Data compounds. Each additional process you digitize feeds models that improve everything else.
Industrial players shift their focus from financial engineering to physical throughput.
For founders and investors, this creates a clear opportunity set around the physical software layer:
AI-native WMS/TMS: Systems that assume real-time sensor and vision data as the default and constantly replan around it.
Robotic data capture and inspection: Drones, AMRs, and other form factors that turn dark corners of warehouses, yards, and plants into rich data streams.
Machine-readable customs and trade compliance: AI systems that ingest unstructured trade documents and automate cross-border flows, turning days of delay into minutes.

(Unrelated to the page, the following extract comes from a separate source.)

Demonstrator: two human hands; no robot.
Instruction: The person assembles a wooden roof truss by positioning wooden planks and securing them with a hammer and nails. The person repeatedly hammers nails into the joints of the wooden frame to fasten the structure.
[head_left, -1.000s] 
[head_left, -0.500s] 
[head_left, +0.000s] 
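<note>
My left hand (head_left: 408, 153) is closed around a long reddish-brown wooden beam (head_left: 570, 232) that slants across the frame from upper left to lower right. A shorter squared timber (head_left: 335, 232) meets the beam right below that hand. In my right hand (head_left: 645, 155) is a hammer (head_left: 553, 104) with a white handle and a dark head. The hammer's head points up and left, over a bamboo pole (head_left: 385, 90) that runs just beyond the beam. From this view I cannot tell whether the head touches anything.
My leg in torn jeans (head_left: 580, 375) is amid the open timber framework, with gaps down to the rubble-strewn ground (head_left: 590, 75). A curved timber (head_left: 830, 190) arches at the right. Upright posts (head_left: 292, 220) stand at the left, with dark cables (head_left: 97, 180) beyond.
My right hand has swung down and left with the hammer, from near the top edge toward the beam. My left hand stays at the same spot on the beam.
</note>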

Embedded compliance and process co-pilots: Agents that sit alongside operations teams, watching sensor and video feeds to enforce safety, quality, and environmental standards in real time.
Predictive energy and maintenance layers: Lightweight AI that plugs into existing equipment and meters to optimize energy usage and uptime across fleets of assets.
The U.S. is in the middle of a once-in-a-generation rebuild of its industrial base. But we must build our data infrastructure with the same level of intentionality as we build our physical infrastructure. If we get it right, we won’t just have more plants, we’ll have smarter plants. That’s how you turn a construction boom into a durable productivity boom.